▶ [Given data]
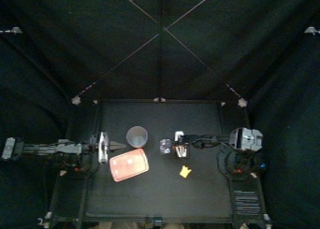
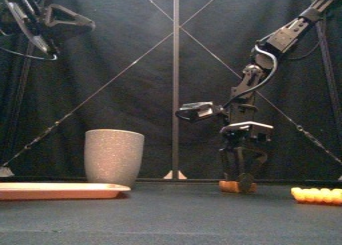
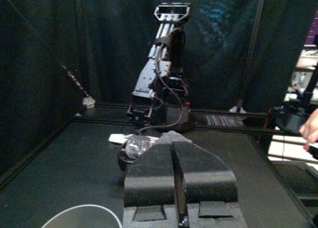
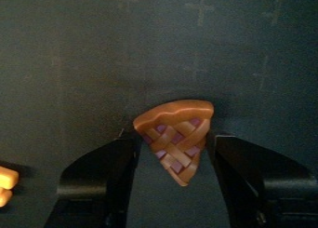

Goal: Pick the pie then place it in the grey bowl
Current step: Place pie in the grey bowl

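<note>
Pie: flat on the table, lattice side up, to the right of the grey cup and a touch nearer the front. There it sits!
Right gripper: down low, right over the pie, jaws open with one on each side of the slice. Whether either one touches it, I can't tell.
Long axis: crust to tip runs along the jaws, tip toward the wrist, so a squeeze would land on the two slanted sides. That looks well lined up to me.
Nearer arm: the right one, no contest.
Left gripper: raised high on the cup's left, jaws closed on nothing, out of the play.
Cup: upright, mouth up, and the pie is well short of it.
Pink tray: flat, just in front of the cup and slightly left.
Yellow toy: front-right of the cup, past the pie.
Next, I'd say: pinch, lift high enough to pass the rim, carry it left to the cup.
</note>
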Robot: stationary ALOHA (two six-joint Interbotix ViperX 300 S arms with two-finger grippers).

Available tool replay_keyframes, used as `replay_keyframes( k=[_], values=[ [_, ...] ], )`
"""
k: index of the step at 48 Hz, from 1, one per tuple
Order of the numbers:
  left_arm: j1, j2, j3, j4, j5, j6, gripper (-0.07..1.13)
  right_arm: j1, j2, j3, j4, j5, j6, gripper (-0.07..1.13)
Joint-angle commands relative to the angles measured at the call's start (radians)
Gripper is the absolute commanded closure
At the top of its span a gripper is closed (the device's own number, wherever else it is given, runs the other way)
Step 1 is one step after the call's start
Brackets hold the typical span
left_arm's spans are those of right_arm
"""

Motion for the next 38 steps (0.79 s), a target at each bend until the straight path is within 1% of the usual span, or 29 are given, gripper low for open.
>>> replay_keyframes(
  k=[1,4,11,18,23,28,33,38],
  values=[
    [0.002,0.006,-0.017,-0.002,-0.009,-0.002,1.05,-0.002,-0.017,-0.018,0.005,-0.003,0.003,0.36],
    [0.002,0.006,-0.015,-0.002,-0.009,-0.003,1.05,0.0,-0.02,-0.026,0.005,-0.006,0.006,0.39],
    [0.002,0.006,-0.015,-0.002,-0.009,-0.003,1.05,0.003,-0.051,-0.075,0.014,-0.018,0.011,0.39],
    [0.002,0.006,-0.015,-0.002,-0.009,-0.003,1.05,0.005,-0.095,-0.161,0.077,-0.106,0.011,0.39],
    [0.002,0.006,-0.015,-0.002,-0.009,-0.003,1.05,0.011,-0.104,-0.202,0.129,-0.244,0.009,0.39],
    [0.002,0.006,-0.015,-0.003,-0.009,-0.003,1.05,0.015,-0.097,-0.213,0.166,-0.439,0.009,0.39],
    [0.002,0.006,-0.012,-0.003,-0.009,-0.003,1.05,0.018,-0.067,-0.216,0.193,-0.618,0.012,0.39],
    [0.002,0.006,-0.011,-0.002,-0.009,-0.002,1.05,0.028,-0.021,-0.233,0.238,-0.752,0.012,0.39]
  ],
)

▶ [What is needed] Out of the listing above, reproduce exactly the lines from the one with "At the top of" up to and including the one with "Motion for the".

▶ [Answer space]
At the top of its span a gripper is closed (the device's own number, wherever else it is given, runs the other way)
Step 1 is one step after the call's start
Brackets hold the typical span
left_arm's spans are those of right_arm
"""

Motion for the next 38 steps (0.79 s), a target at each bend until the straight path is within 1% of the usual span, or 29 are given, gripper low for open.

This exercise calls for no further output.